New Google search, weirdest sexual kinks... no. NO. Better not, he's not even that much of an idiot.
Thank God.
Still, he gets distracted by the Google search and decides it's better to call Aziraphale on the phone, having already forgotten that he was super offended with him.
"Angel!"
"Mmmm?" he answers without having put down the book he was reading when he picked up the phone.
"I'm tired of working all day, shall we go out for dinner?" but you're cheeky, you haven't even written a single line.
Okay... it's just... he can't. Aziraphale looks up from the book and a little smile escapes him involuntarily.
"Have you finished yet?" he asks.
"Y-Yeah, well... more or less... I have a couple of details left but..." the demon shrugs.
"Can I read it?"
"Not now. Later, when we get back."
"What time are we leaving?"
"Now," he gets up, "I'll go get the car and pick you up."

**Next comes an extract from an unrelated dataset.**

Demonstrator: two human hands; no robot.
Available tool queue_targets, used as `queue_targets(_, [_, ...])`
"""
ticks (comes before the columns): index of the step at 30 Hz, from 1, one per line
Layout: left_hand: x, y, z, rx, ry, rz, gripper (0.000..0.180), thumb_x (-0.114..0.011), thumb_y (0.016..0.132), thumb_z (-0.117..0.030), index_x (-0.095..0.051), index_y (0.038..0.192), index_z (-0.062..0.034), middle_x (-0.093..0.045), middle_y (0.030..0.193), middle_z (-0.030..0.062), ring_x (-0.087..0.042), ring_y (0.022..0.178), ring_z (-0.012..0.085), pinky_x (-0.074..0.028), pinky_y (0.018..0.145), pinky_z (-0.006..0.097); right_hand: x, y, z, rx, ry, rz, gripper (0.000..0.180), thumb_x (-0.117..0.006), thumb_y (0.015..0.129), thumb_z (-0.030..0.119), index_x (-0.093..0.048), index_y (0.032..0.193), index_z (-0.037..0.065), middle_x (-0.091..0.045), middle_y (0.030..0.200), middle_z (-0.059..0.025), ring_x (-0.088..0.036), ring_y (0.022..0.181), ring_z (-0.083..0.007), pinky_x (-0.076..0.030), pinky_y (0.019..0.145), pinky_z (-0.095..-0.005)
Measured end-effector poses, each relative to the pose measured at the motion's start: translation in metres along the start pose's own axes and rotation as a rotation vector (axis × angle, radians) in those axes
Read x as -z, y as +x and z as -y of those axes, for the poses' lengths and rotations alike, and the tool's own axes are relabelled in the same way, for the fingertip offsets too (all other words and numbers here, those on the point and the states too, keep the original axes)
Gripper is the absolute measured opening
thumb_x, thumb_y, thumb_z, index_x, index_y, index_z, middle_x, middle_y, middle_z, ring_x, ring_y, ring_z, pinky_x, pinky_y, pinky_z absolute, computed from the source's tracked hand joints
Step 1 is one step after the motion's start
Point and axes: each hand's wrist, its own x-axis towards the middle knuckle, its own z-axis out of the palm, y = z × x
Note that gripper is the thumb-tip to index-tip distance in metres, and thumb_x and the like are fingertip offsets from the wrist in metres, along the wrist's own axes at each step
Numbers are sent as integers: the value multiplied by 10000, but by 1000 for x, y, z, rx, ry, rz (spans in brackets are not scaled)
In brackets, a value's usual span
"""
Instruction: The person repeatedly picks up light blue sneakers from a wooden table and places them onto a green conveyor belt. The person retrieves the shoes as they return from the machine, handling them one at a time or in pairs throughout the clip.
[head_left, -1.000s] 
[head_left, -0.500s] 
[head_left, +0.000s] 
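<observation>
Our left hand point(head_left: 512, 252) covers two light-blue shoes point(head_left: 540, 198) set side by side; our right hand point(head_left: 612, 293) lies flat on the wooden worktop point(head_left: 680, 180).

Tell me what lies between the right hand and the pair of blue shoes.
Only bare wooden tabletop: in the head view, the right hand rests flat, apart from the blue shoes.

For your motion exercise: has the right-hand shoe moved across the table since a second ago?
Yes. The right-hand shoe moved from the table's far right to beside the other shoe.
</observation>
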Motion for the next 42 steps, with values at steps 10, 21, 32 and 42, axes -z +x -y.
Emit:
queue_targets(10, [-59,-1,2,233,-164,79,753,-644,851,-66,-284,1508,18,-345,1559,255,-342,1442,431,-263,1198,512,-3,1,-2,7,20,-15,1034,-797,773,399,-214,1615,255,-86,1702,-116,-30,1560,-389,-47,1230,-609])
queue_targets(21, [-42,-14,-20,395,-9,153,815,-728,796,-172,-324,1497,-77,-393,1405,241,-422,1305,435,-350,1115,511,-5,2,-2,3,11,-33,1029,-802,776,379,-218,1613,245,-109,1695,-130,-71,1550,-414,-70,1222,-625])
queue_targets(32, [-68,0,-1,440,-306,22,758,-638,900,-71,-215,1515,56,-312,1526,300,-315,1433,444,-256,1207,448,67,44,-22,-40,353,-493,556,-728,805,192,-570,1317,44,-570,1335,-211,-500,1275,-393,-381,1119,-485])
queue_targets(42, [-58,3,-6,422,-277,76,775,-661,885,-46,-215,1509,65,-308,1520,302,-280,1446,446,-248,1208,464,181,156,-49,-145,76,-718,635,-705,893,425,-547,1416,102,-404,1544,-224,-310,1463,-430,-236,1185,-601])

"Where are you taking me?" you make it clear that this is a date and you're going to take me.
"Well... any place you want to go?" he stretches his arms and puts on the shoes he has taken off at some point.
"If I wanted, you know where I want to go... but why don't we go to..."
"I fancy Indian food," he heads towards the door.
"Indian! There's Dishoom," he closes his book and puts it on the desk, "You hardly ever feel like anything, so..."
"But I like spicy."
"Okay, okay... whatever you feel like," he smiles a little.
"Ten minutes and I'll be there," he hangs up.